## The problem
Begin at the line containing "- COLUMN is" in the entries below and end at the line containing "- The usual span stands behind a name"; transcribe that range exactly and nothing outside it.

Data extracted from a collection:
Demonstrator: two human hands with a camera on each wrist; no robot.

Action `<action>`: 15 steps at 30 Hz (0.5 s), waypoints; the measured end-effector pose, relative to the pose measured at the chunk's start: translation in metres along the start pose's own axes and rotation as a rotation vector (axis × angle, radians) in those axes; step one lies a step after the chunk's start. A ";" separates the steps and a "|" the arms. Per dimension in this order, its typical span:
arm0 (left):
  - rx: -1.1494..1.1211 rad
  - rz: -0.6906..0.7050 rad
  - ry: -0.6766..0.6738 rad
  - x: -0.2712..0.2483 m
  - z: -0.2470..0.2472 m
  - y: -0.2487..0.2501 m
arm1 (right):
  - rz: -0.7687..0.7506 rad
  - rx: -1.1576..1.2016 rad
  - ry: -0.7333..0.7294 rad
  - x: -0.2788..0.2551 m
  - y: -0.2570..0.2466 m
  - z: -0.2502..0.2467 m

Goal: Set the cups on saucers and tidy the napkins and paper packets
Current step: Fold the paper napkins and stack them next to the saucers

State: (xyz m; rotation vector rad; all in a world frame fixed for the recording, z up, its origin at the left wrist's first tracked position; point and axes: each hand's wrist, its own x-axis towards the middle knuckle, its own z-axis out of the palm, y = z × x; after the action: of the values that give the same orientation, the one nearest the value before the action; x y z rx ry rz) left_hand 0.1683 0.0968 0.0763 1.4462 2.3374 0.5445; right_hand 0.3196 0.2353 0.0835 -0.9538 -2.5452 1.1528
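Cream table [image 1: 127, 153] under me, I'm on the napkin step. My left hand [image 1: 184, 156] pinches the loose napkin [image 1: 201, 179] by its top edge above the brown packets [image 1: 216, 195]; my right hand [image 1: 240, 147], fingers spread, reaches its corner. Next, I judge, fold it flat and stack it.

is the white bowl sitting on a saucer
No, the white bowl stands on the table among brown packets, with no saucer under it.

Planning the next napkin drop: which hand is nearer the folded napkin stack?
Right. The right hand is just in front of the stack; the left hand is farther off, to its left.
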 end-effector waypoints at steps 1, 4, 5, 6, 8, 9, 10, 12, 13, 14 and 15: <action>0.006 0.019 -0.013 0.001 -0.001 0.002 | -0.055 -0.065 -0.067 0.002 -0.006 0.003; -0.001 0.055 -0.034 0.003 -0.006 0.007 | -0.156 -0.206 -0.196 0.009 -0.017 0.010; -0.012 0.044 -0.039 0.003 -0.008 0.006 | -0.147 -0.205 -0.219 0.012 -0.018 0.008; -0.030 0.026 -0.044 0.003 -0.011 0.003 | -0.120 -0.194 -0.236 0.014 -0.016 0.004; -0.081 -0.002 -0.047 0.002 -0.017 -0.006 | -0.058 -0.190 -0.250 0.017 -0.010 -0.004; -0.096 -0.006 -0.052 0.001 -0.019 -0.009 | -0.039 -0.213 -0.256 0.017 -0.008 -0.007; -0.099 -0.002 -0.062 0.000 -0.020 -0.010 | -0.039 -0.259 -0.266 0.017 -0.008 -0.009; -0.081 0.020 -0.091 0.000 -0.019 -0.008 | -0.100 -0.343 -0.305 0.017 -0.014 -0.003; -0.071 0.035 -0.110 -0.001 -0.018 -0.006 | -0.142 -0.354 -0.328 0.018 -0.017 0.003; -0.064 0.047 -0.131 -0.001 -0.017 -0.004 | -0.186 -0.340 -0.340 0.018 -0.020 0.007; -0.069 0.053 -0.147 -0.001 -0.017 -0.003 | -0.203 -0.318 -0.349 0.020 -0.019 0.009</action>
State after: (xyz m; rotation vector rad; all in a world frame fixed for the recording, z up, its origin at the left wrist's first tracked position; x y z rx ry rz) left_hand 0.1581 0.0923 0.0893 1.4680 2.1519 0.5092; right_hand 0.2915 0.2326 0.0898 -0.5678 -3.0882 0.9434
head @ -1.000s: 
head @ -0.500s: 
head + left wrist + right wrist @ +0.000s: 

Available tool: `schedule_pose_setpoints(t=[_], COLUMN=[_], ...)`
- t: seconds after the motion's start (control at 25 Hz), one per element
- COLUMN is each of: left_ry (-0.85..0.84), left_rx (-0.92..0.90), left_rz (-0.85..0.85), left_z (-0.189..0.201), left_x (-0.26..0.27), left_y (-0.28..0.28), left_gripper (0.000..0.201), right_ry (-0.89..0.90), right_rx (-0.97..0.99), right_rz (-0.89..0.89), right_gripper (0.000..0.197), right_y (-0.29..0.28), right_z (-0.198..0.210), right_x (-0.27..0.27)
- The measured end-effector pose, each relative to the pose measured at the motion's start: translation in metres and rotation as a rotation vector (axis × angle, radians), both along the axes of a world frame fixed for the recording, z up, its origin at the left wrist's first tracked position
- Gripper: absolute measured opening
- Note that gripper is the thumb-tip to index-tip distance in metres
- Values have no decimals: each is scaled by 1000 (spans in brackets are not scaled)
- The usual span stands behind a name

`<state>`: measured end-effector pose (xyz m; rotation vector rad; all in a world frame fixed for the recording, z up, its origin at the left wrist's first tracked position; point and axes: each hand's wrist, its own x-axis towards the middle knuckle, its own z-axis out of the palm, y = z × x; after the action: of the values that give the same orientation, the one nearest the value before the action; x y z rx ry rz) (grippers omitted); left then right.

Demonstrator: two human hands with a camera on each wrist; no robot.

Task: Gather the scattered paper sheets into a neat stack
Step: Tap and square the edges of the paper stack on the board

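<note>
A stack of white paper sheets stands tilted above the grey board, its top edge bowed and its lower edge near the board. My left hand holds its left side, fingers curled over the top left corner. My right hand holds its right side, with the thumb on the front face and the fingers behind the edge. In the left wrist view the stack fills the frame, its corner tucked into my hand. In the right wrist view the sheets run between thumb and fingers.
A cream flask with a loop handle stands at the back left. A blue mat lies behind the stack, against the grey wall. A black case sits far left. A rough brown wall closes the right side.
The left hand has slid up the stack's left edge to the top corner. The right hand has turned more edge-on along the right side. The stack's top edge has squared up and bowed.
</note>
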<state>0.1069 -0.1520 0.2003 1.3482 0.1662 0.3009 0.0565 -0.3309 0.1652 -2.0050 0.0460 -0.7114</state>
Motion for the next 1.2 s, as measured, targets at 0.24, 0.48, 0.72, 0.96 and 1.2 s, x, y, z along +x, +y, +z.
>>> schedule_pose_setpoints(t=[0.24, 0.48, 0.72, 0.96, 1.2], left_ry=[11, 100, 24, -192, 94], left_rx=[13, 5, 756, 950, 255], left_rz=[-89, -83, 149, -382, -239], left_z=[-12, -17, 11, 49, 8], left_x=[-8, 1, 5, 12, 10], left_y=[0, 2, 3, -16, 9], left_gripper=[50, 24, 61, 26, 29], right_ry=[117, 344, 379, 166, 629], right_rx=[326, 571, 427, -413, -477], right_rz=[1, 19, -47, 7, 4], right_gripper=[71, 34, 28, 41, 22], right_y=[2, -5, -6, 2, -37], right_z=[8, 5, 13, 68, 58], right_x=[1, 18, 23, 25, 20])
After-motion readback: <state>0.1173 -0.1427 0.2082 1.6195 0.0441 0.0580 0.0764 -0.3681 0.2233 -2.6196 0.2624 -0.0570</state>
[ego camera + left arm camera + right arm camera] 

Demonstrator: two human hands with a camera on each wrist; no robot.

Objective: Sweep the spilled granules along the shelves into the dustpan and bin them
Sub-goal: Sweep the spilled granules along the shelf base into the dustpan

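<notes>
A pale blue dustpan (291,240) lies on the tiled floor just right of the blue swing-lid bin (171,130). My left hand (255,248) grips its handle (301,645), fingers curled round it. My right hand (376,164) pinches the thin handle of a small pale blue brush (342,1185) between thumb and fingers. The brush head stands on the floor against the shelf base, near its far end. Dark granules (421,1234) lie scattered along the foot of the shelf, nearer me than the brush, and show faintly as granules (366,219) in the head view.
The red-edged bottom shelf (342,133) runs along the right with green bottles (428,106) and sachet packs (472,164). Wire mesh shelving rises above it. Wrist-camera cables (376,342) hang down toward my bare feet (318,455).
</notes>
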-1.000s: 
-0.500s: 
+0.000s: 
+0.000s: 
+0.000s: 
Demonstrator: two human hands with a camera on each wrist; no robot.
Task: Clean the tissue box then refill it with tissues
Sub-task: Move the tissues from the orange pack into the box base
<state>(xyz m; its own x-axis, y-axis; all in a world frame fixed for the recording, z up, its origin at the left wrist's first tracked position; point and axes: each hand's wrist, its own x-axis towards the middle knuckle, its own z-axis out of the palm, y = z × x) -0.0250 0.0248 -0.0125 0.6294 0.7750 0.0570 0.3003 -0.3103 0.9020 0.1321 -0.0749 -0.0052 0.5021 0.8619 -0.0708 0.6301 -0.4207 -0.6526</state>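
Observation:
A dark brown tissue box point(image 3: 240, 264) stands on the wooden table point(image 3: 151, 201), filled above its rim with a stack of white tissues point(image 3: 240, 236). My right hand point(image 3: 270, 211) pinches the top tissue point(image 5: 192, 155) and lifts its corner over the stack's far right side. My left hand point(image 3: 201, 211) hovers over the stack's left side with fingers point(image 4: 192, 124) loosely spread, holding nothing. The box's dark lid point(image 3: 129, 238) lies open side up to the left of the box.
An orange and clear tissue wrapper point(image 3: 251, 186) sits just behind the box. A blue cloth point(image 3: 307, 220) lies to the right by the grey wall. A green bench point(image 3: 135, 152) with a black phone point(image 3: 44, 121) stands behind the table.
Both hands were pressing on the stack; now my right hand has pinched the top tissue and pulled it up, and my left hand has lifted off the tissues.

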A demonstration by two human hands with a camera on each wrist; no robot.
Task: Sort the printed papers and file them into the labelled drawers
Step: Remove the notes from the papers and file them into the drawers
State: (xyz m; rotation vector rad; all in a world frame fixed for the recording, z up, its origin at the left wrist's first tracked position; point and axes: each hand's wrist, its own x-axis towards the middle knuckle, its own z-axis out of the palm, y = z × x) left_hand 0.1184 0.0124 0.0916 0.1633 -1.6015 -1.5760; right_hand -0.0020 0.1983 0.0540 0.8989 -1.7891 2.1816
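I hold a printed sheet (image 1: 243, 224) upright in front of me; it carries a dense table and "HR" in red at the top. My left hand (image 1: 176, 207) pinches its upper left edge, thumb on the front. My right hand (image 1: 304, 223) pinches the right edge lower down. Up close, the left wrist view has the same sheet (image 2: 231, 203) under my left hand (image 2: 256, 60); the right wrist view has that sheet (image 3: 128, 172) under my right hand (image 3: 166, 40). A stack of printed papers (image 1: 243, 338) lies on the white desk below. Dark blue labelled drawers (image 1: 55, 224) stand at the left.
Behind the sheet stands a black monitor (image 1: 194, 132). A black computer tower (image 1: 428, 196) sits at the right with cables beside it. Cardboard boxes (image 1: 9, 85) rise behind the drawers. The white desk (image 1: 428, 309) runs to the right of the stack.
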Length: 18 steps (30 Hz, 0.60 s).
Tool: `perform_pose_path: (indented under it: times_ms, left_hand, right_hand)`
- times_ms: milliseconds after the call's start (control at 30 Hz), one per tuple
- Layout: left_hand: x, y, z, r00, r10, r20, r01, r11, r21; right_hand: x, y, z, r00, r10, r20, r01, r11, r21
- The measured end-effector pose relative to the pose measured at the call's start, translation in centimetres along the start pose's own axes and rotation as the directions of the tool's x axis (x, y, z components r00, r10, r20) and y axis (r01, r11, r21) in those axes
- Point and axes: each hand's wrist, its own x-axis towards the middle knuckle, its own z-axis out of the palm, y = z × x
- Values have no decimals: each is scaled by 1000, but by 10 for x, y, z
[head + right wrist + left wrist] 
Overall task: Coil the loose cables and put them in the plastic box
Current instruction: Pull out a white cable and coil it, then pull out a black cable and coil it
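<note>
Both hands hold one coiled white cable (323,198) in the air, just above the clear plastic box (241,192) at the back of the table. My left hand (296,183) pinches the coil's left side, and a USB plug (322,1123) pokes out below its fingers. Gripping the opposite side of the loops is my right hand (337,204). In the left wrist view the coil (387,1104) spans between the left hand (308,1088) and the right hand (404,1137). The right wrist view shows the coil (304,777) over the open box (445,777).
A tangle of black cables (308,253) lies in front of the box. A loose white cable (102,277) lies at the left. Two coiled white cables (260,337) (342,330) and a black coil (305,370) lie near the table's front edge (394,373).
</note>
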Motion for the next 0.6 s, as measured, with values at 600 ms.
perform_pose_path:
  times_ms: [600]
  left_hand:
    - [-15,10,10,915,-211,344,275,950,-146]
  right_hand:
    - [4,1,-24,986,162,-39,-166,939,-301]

## Written answer
- COLUMN is each of: left_ry (-0.85..0.84), left_rx (-0.92..0.90), left_rz (-0.85..0.85), left_z (-0.189..0.201), left_x (-0.26..0.27), left_y (-0.28..0.28), left_gripper (0.000..0.201), right_ry (-0.89..0.90), right_rx (-0.97..0.99), right_rz (-0.89..0.89), right_gripper (0.000..0.197), right_y (-0.29..0.28), right_z (-0.198..0.210), right_x (-0.27..0.27)
- The measured end-effector pose, each relative to the pose measured at the motion's start: translation in metres and rotation as a rotation vector (axis × angle, radians), both along the axes of a world frame fixed for the recording, z up, its origin at the left wrist's first tracked position
- Gripper: absolute measured opening
- Note that gripper is the thumb-tip to index-tip distance in metres
- Values have no decimals: each is scaled by 1000 (spans in brackets are not scaled)
- The usual span stands behind a name

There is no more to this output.